TASK DESCRIPTION:
List, from the lines below, each one with "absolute" in it.

☆ ☆ ☆ ☆ ☆ ☆ ☆

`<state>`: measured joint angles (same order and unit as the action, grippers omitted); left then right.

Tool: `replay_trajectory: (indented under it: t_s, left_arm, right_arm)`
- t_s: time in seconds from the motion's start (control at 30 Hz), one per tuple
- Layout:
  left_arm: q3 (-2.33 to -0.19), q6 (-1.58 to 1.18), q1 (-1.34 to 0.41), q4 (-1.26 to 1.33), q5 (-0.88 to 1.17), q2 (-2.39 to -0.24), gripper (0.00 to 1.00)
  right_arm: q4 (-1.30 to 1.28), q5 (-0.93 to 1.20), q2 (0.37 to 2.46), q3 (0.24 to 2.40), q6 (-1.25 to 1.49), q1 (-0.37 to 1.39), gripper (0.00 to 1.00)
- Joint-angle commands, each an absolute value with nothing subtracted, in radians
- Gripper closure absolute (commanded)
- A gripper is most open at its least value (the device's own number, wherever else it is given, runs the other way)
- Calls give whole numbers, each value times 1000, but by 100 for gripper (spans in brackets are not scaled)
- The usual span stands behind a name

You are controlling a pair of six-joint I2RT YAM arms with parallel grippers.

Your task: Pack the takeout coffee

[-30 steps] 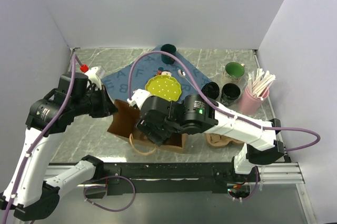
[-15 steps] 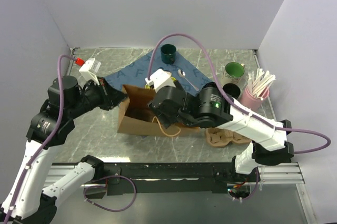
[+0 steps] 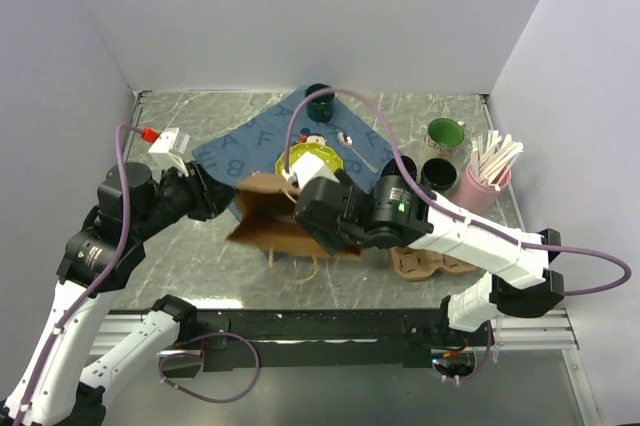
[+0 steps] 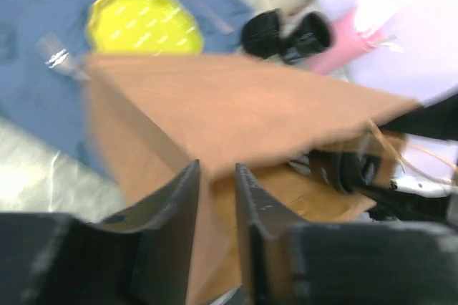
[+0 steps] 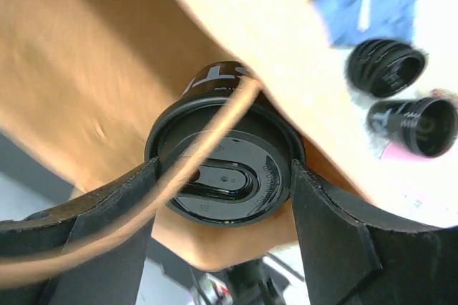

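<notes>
The cup, black with its lid on, sits inside the brown bag, clamped between the fingers of the right gripper, which press on either side of the lid. A handle of the bag loops across the lid. The bag lies tilted on the table between the two arms, its mouth toward the right arm, which reaches into it. The left gripper is at the bag's far corner, its fingers a little apart with the paper edge between them; whether they pinch the paper I cannot tell. Two other cups stand side by side near the right edge of the table, well apart from the bag, just beside a pink holder full of white sticks and a green-topped container. Behind the bag a yellow plate rests on a blue cloth, with a dark green mug at the cloth's back corner. A pulp carrier lies just right of the bag, partly under the right arm.
</notes>
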<state>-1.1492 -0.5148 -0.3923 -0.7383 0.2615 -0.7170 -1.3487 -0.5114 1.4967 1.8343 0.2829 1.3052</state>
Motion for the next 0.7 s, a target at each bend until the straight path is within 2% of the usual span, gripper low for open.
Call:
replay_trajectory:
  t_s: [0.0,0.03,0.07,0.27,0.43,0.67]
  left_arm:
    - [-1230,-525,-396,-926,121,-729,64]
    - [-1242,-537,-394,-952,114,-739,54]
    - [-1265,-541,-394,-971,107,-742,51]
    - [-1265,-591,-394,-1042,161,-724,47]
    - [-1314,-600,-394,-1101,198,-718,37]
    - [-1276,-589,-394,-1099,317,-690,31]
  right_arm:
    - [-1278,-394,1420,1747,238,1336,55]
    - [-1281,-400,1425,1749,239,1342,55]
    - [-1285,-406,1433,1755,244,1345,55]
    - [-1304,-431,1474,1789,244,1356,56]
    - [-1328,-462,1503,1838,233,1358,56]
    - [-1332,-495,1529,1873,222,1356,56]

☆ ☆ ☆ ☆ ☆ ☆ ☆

SOLUTION FOR THIS TASK:
- Joint-angle commands, each an absolute value with nothing subtracted, in radians
- Gripper closure absolute (commanded)

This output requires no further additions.